In tanti anni di esperienza nel campo della
clinica psicologica abbiamo constatato che
difficilmente una persona con una diagnosi
di disturbo borderline di personalità si
reca direttamente da uno psicologo per il
"disturbo di personalità". La caratteristica
più comune dei disturbi di personalità è
l'essere "egosintonici", vale a dire che la
persona che ne soffre non pensa che il
proprio modo di pensare, agire, comportarsi
nei confronti di sé stesso e degli altri sia
indicazione di un "disturbo psicologico" ma
che sia una semplice propria caratteristica.
L'espressione più comune che genitori,
partner, amici e ovviamente anche lo
psicologo o l'educatore sentono pronunciare
è "sono fatto così", spesso con l'aggiunta
di "prendere o lasciare!".
Finché stiamo parlando di un tratto di
personalità, quindi di una caratteristica
che non influenza il normale svolgimento
della vita del soggetto, ci può stare.
Quando però parliamo di un disturbo vero e
proprio le cose cambiano notevolmente.
Non si tratta di una questione semplice da
affrontare e, ricordiamolo bene, non è
neanche una condizione che la persona
sceglie volontariamente. Significa che non è
sufficiente dare spiegazioni o mettere la
persona di fronte alla realtà, come se
"rendersi conto" fosse la soluzione al
problema. Spesso infatti genitori e partner
pensano che la persona non si renda davvero
conto del proprio comportamento. Beh, non è
così. La persona con disturbo borderline di
personalità è perfettamente in grado di
intendere e di volere, è perfettamente
conscia del proprio comportamento e più
volte cerca anche di "cambiarlo" senza
ovviamente riuscire. Questo perché, come ben
spiega la psicologia emotocognitiva, quello
che si innesca è una sorta di circuito
chiuso per il quale le nostre azioni,
pensieri e comportamenti tesi a risolvere il
problema in realtà sembrano aggravarlo.
Questo circuito chiuso prende il nome di
"Loop Disfunzionale" (Baranello, 2006).
Nel caso del disturbo borderline di
personalità il soggetto presenta uno "stile"

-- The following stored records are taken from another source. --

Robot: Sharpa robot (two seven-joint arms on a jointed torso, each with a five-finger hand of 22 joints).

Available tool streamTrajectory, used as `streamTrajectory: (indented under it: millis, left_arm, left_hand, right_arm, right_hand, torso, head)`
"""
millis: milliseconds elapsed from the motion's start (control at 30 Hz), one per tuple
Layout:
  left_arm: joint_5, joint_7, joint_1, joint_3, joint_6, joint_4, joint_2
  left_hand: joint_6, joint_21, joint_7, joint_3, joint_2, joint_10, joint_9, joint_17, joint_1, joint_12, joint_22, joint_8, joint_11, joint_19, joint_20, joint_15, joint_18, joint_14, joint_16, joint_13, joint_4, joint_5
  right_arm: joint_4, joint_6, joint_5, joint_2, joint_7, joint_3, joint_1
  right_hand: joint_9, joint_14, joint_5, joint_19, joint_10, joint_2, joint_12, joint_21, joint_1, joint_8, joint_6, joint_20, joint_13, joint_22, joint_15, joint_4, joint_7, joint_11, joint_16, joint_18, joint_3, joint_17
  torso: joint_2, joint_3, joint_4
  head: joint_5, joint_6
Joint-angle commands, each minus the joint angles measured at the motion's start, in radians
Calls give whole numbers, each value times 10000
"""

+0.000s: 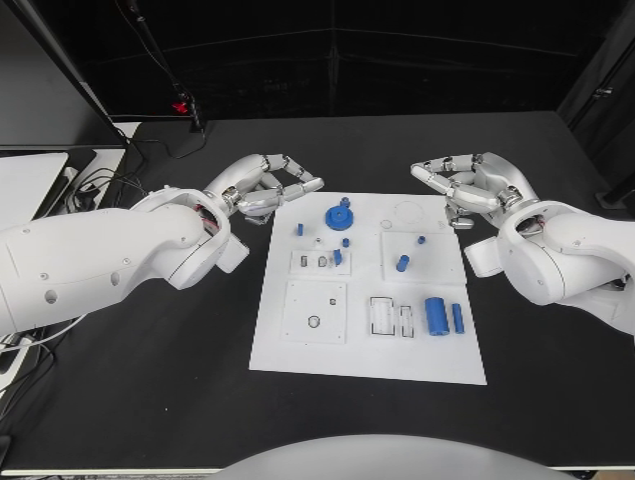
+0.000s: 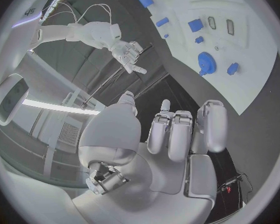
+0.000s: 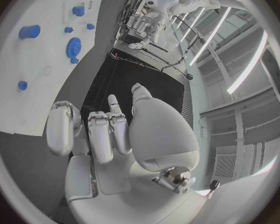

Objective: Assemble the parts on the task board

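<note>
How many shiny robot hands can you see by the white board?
2. The left hand hovers off the task board's far left corner; the right hand hovers off its far right corner. Both hold nothing.

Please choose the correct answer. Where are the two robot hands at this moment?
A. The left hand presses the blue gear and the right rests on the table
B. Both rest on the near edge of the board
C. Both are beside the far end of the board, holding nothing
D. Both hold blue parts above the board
C: the left hand and right hand flank the far end of the board, both empty.
</note>
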Motion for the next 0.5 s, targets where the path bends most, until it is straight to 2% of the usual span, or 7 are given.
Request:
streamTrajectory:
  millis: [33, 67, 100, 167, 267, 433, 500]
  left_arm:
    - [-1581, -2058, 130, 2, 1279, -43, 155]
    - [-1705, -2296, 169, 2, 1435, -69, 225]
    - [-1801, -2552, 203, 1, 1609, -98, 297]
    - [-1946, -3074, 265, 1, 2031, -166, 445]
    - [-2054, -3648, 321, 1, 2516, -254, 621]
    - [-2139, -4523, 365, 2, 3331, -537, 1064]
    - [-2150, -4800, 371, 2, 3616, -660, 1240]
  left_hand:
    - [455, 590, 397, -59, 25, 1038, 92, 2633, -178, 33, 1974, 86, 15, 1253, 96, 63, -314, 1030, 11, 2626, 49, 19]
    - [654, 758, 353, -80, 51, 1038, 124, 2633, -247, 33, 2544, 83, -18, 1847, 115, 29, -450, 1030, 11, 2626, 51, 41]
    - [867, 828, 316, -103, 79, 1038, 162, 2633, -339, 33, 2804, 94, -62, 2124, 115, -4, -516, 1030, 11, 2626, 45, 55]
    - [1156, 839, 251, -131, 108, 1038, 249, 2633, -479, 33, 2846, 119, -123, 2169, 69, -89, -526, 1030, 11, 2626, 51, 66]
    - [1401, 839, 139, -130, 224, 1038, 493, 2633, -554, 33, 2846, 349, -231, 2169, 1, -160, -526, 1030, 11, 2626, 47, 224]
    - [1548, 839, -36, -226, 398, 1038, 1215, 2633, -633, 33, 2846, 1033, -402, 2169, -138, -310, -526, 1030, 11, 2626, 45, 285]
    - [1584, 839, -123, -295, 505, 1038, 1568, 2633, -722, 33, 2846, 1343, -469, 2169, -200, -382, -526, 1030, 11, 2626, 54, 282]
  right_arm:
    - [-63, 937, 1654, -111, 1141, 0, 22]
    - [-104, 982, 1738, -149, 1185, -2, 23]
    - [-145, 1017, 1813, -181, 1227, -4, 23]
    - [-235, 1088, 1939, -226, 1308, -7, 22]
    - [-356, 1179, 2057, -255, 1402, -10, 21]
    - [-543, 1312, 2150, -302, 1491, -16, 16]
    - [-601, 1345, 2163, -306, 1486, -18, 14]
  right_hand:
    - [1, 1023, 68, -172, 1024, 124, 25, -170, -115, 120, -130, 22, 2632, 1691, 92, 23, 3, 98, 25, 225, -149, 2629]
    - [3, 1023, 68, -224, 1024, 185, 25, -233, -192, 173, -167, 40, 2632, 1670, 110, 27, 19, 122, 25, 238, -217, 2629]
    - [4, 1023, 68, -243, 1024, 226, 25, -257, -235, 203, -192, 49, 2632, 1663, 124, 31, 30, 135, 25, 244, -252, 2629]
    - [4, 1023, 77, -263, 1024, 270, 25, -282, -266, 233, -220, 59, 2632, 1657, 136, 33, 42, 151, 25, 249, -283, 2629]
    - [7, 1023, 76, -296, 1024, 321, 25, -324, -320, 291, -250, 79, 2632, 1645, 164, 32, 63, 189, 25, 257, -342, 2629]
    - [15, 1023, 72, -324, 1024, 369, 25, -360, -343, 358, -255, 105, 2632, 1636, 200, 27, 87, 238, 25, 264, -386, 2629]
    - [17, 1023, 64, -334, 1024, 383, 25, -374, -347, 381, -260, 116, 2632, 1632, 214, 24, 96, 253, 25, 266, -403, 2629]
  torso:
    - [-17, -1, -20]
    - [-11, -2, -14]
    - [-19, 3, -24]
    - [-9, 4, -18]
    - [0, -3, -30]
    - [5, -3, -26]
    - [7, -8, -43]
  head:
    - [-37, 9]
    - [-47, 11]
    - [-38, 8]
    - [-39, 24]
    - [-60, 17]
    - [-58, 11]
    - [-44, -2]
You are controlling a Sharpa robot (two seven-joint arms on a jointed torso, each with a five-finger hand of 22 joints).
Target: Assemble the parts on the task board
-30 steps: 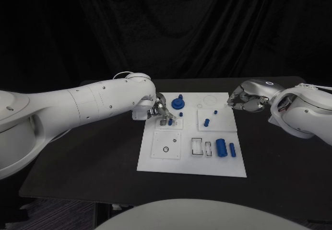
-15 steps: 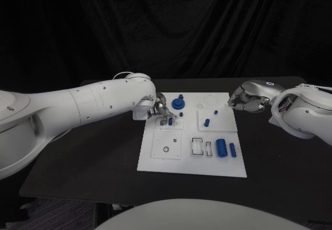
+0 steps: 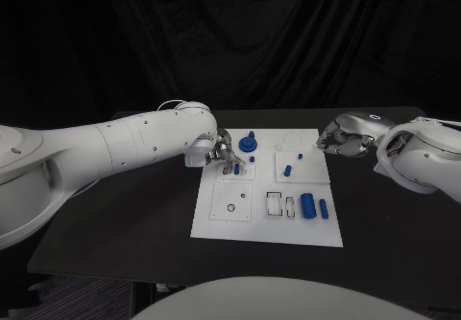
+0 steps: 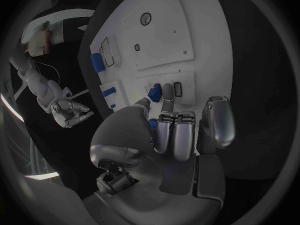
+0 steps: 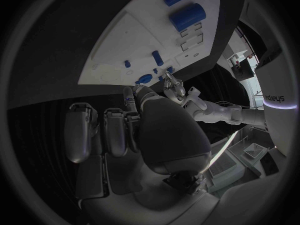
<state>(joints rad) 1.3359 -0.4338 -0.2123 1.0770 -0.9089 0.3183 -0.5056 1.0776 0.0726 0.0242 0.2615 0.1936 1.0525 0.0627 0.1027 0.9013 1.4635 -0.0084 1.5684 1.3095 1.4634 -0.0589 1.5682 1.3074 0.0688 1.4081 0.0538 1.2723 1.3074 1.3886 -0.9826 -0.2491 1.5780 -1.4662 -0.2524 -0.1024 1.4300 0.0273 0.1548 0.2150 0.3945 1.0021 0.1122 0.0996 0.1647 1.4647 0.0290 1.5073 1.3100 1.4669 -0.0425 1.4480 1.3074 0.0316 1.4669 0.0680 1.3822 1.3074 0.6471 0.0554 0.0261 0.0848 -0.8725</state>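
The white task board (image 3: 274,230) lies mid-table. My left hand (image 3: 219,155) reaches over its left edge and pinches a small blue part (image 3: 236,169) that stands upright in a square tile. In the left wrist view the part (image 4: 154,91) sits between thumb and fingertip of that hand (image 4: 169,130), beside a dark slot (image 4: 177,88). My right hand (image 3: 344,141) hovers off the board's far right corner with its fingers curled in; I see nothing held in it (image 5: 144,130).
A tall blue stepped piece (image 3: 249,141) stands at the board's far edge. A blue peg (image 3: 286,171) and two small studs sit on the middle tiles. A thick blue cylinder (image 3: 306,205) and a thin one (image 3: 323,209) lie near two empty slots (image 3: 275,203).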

disfunzionale ben radicato già dagli inizi
dell'adolescenza. Questo porta a credere che
si tratti di una modalità di agire non
modificabile, di una caratteristica
peculiare di sé stessi. Il problema per il
soggetto con diagnosi "borderline" è più
spesso legato "agli altri". Il soggetto
tende così a "cadere in piedi" rimandando la
maggior parte dei propri problemi alle
persone con le quali è o viene in contatto.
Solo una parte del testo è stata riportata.